# Work required:
Output the data below exactly as it is, dropping the pictures from your copy.

# Given data:
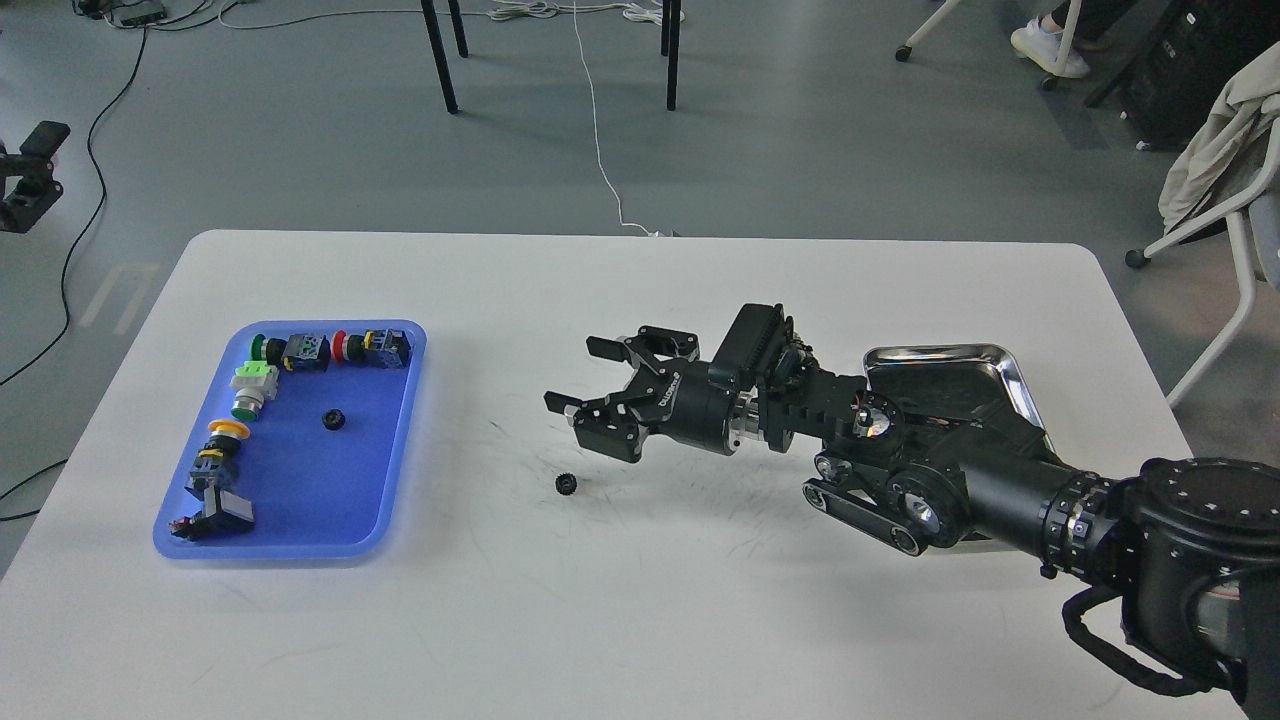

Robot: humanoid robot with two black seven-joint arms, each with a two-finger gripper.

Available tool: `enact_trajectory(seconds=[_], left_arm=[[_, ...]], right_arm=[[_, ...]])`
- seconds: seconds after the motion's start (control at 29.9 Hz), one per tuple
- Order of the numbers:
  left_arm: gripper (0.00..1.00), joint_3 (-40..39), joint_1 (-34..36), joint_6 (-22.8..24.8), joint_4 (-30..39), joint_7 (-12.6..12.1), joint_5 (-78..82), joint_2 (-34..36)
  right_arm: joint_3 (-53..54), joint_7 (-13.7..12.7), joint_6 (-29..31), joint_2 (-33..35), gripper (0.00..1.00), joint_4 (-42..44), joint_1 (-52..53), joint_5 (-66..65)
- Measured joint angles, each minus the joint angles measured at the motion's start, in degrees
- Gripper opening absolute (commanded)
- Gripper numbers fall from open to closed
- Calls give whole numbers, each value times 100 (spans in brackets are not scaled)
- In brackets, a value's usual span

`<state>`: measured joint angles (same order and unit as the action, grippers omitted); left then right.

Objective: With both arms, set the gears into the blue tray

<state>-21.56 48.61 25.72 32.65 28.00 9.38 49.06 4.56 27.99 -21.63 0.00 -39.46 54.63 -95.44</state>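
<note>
Right end effector [578, 375] spread empty — gear [566, 484] just below on table [640, 600].

The table [700, 620] looks like a smooth, matt white laminate, marked with fine dark scuffs near its middle. The blue tray [385, 440] is smooth plastic with a soft, slightly translucent sheen along its rim. The switches [300, 352] in it are glossy plastic with coloured caps. The two gears, one in the tray [333, 420] and one on the table [566, 484], look matt black; their material cannot be told. The silver tray [935, 352] is polished metal, mirror-bright on the rim. The right arm [1000, 490] is matt black, with shiny metal rings at its joints; its fingers [560, 402] are dull black. The floor [800, 130] is smooth grey with a faint gloss.
</note>
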Motion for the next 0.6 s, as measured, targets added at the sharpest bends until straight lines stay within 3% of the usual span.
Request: enact_trajectory(seconds=[0.13,0.27,0.6], left_arm=[[98,14,0,39,165,0,41,41],[98,20,-9,33,433,0,85,151],[98,29,-8,-183,1962,0,1265,705]], right_arm=[[183,-60,1,33,89,-48,156,1031],[204,-84,1,532,90,-68,367,2058],[201,-93,14,1779,94,-80,723,4389]])
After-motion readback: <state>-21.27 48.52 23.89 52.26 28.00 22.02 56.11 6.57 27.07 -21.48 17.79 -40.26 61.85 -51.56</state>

# Answer to this exercise:
Robot: humanoid robot with two black seven-joint arms, each with a two-finger gripper.

Available tool: `enact_trajectory(seconds=[_], left_arm=[[_, ...]], right_arm=[[_, ...]])`
- seconds: seconds after the motion's start (control at 29.9 Hz), one per tuple
- Order of the numbers:
  left_arm: gripper (0.00..1.00), joint_3 (-40..39), joint_1 (-34..36), joint_6 (-22.8..24.8), joint_4 (-30..39), joint_7 (-12.6..12.1), joint_5 (-78..82), joint_2 (-34..36)
  right_arm: joint_3 (-53..54), joint_7 (-13.7..12.7), joint_6 (-29..31), joint_2 (-33..35), gripper (0.00..1.00), joint_4 (-42..44), joint_1 (-52..53), joint_5 (-66..65)
- Measured joint angles, each minus the joint angles measured at the motion's start, in degrees
- Gripper opening absolute (commanded)
- Gripper numbers fall from open to closed
- Calls give whole numbers, each value times 100 (spans in brackets are not scaled)
- In brackets, a value's usual span

`<state>`: measured joint angles (same order and unit as the action, grippers omitted); left then right.

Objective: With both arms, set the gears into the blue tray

<state>-21.56 48.61 25.72 32.65 28.00 9.38 49.06 4.56 27.99 -21.63 0.00 -39.46 54.63 -95.44</state>
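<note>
Right end effector [578, 375] spread empty — gear [566, 484] just below on table [640, 600].

The table [700, 620] looks like a smooth, matt white laminate, marked with fine dark scuffs near its middle. The blue tray [385, 440] is smooth plastic with a soft, slightly translucent sheen along its rim. The switches [300, 352] in it are glossy plastic with coloured caps. The two gears, one in the tray [333, 420] and one on the table [566, 484], look matt black; their material cannot be told. The silver tray [935, 352] is polished metal, mirror-bright on the rim. The right arm [1000, 490] is matt black, with shiny metal rings at its joints; its fingers [560, 402] are dull black. The floor [800, 130] is smooth grey with a faint gloss.
</note>
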Motion for the next 0.6 s, as measured, targets added at the sharpest bends until straight lines stay within 3% of the usual span.
Request: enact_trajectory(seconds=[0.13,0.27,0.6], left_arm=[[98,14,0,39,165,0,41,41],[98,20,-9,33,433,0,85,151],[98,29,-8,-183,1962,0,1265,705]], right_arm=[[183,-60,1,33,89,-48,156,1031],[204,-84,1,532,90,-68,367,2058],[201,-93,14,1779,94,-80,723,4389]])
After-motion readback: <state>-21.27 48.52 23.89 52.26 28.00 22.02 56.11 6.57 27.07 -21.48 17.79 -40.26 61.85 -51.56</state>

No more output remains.